Church leaders, black and white, take action on racism

RALEIGH, N.C. (WTVD) -- Is the shocking and harsh image of man slowly dying under knee of a police officer finally the start of a true effort by American's to face our country's long history of racism?

And, if so, what happens when the demonstrations end?

At some North Carolina churches, leaders aren't waiting for the protests to end.

"There comes a time where in order to take a stand, first you have to take a seat," that's what Charlotte pastor Steven Furtick told his congregation on Sunday.

Furtick is the founder of Elevation Church, a mega-church with 20 locations in four southern states and Canada.

On Sunday, Furtick, who is white, sat down with another Elevation pastor, John Gray, who is black, to have a discussion about racism.

In the recorded sermon posted on YouTube, Gray says it's past time for Christians to speak up.

"In this season, silence is agreement. I don't need you to quietly tell me you're praying, I need you to publicly say this wrong," Gray said.

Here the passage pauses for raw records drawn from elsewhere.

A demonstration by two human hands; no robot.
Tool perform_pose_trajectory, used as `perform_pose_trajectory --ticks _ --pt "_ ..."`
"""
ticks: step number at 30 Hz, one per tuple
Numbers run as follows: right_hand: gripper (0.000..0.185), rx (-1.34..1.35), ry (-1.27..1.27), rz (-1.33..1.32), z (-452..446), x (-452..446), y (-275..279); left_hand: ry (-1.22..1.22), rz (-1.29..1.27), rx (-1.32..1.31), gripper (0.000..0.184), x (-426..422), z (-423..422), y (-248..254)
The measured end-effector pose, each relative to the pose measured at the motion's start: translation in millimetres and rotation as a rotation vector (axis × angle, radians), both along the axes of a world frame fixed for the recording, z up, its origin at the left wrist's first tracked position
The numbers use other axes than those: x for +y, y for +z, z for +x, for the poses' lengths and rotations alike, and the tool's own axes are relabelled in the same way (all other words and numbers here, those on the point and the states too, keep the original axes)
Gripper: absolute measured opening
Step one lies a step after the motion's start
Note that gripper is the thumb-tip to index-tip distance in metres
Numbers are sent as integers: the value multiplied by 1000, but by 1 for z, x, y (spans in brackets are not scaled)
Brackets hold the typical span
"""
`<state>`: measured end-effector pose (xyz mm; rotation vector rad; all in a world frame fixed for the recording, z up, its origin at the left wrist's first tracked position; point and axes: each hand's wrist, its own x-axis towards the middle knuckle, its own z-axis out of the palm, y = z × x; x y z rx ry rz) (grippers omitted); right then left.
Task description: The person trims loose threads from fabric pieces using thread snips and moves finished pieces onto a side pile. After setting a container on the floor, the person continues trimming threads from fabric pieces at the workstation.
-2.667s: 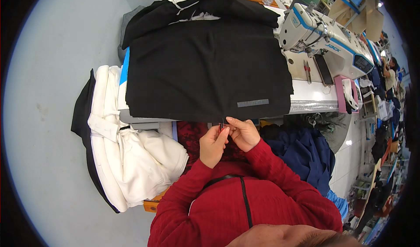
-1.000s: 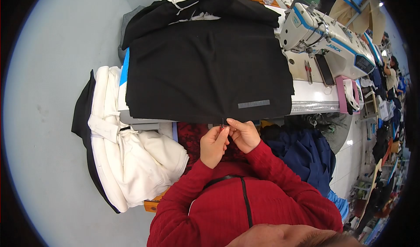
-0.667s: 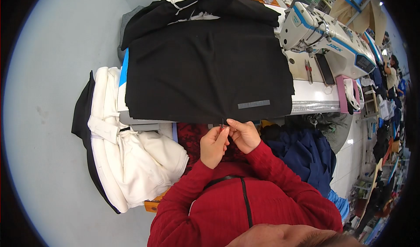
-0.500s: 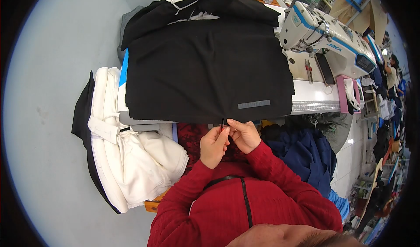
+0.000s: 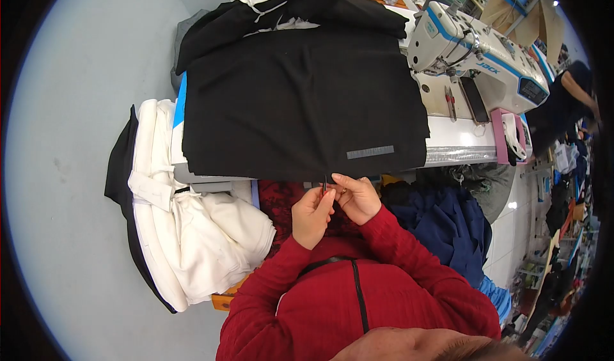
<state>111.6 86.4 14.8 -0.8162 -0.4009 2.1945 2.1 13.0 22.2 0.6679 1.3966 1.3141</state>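
A large piece of black fabric [image 5: 275, 105] lies spread over the sewing table, with a grey printed strip [image 5: 371, 152] near its front right corner. My left hand [image 5: 311, 219] is closed, pinching a small thin tool [image 5: 324, 187] with a red handle and a dark pointed tip, held upright at the fabric's front edge. Right against it, my right hand [image 5: 359, 201] has curled fingers, and its thumb reaches the fabric edge. What those fingers grip is hidden.
A white sewing machine [image 5: 480, 57] stands at the right, with red-handled thread snips [image 5: 451, 103], a phone [image 5: 474, 100] and a pink box [image 5: 508, 137] nearby. White garments [image 5: 204, 233] hang at the left; navy cloth [image 5: 444, 223] lies at the right. A person in dark clothes [image 5: 556, 111] is behind the machine.
The tool's tip has turned slightly in my left hand; both hands stay in nearly the same place. A person in dark clothes has come into view at the right.
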Motion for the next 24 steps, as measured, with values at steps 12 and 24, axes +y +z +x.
perform_pose_trajectory --ticks 12,24 --pt "12 -11 -15 18 0 -1 1 -12 -16 -122 21 3 -3 0" --pt "11 -45 -7 8 0 0 2 -37 -25 -127 20 2 -5 -1"
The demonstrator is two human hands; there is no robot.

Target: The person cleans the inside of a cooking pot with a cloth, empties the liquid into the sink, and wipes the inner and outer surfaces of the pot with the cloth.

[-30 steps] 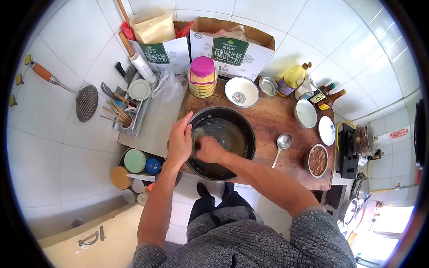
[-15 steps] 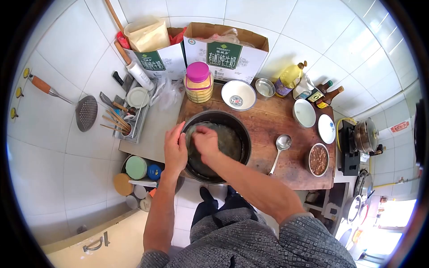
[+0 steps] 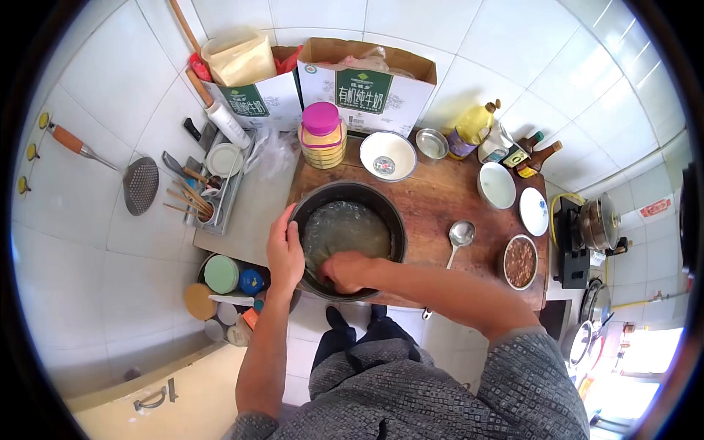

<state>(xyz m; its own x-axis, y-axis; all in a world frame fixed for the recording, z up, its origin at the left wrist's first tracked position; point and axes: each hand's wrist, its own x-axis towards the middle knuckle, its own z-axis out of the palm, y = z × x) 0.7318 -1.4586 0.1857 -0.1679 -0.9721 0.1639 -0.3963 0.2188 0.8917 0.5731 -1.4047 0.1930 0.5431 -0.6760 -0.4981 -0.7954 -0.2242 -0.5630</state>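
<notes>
A deep dark pot stands at the table's front left edge with cloudy, rippling water inside. My left hand grips the pot's left rim, its thumb at the rim and its fingers along the outer wall. Low in the pot, near the front wall, my right hand reaches into the water with its fingers curled. Whatever those fingers hold, if anything, is hidden. To the right lies a metal ladle, its handle partly covered by my right forearm.
A bowl of reddish-brown beans or nuts sits on the wooden table at right. Behind the pot are a white bowl, a pink-lidded jar and a small metal bowl. Bottles line the back; a gas stove is far right.
My right hand has moved from the pot's upper left down to its front part, and its forearm now crosses the ladle handle. My left hand stays at the left rim.
</notes>
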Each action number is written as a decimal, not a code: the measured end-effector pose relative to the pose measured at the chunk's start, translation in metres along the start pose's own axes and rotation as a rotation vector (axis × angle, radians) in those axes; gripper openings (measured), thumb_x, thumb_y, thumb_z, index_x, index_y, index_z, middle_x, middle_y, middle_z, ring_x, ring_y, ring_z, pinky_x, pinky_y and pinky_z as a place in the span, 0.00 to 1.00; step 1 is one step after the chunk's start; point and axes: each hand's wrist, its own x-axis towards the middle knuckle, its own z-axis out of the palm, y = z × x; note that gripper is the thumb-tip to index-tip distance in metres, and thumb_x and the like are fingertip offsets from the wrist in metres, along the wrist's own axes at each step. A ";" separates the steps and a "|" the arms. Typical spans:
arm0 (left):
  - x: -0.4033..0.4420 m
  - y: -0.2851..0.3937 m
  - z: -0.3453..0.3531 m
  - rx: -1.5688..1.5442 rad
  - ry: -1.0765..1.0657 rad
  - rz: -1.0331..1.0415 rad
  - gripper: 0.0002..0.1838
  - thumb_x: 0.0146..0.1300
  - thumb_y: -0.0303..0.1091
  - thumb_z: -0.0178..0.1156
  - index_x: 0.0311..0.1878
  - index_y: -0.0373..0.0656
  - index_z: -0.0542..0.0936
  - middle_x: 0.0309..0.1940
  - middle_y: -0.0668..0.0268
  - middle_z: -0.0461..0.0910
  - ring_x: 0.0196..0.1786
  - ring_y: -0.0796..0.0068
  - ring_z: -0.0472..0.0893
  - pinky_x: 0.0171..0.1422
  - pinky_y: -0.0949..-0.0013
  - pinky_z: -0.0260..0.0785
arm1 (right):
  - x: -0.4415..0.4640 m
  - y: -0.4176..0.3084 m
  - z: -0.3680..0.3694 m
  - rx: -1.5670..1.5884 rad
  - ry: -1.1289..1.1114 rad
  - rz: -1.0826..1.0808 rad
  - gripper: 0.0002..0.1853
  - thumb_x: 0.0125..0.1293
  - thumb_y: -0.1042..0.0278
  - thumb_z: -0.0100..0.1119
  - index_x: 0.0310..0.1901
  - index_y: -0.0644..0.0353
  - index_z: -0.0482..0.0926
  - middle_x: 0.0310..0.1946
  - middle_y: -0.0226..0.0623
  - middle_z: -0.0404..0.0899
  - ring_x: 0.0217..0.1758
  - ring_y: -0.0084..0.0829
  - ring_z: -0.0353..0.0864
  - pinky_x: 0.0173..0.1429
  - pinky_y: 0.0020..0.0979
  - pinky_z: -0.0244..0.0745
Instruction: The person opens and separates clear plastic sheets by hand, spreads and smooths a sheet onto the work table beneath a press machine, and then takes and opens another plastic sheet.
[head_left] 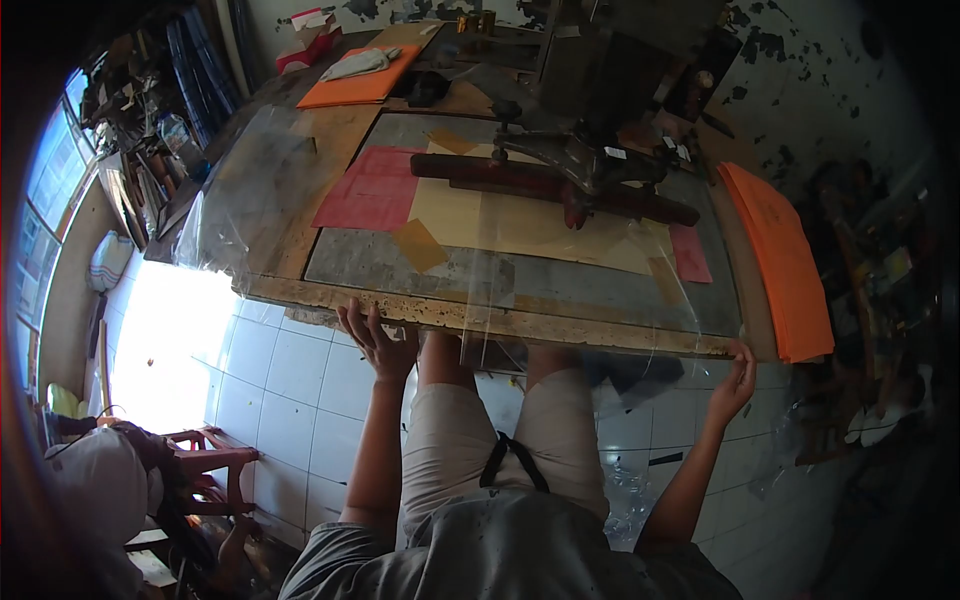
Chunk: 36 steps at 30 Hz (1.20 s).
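Observation:
My left hand [378, 342] touches the front wooden edge [480, 318] of the worktable, its fingers apart. At the right end of that edge is my right hand [738, 378], fingers pressed together; what they pinch is too small to make out. Clear plastic [240, 190] lies across the table's left side, and more transparent film shows over the middle and near my right hand. Beyond my hands, a grey board [350, 258] bears a red sheet [368, 190], a pale yellow sheet [520, 228] and brown tape. A dark metal bar [550, 183] on a press spans above them.
Orange sheets [780, 265] hang over the table's right side. More orange material [370, 85], with a whitish cloth on it, lies at the back left. At lower left, a person [100, 495] is near a red stool [215, 460]. Shelving stands at far right.

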 end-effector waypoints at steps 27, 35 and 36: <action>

A similar conversation took place a couple of days later on Facebook Live in Wake County.

Two young pastors of Elevation Churches in Raleigh and Morrisville also sat down to talk about race.

Claude Thomas, who is black and a pastor at Elevation Morrisville, echoed the feelings of many minorities across the country saying, "I'm tired. I'm exhausted. Not physically exhausted. I'm just drained."

But he said he's cautiously hopeful adding, "I honestly believe in my heart of hearts that the church are the ones that are going to lead this charge."

Elevation is proud of its diverse congregations.

But the pastor of Elevation Raleigh, who is white, knows there will be no progress against racism unless white people embrace the need for action.

Preston Stack says that time is now.

"When you get exposed racism, when you get exposed to white privilege, when you get exposed and educated that this is not something that just came up in the past few weeks or months, but this has been going on for centuries, you can't just go back to your norm," he said in a Skype interview with ABC11.

He also said he will start the effort in his own home by teaching his young sons about acceptance.

"The white community has a part to play. This is not just on our African-American community to continue to be able to expose us, to educate us. It's on the white community as well not only to be educated on the subject matter but to also speak up and do something about it."

Stack says it's what Jesus would do and wonders if you can do it, too.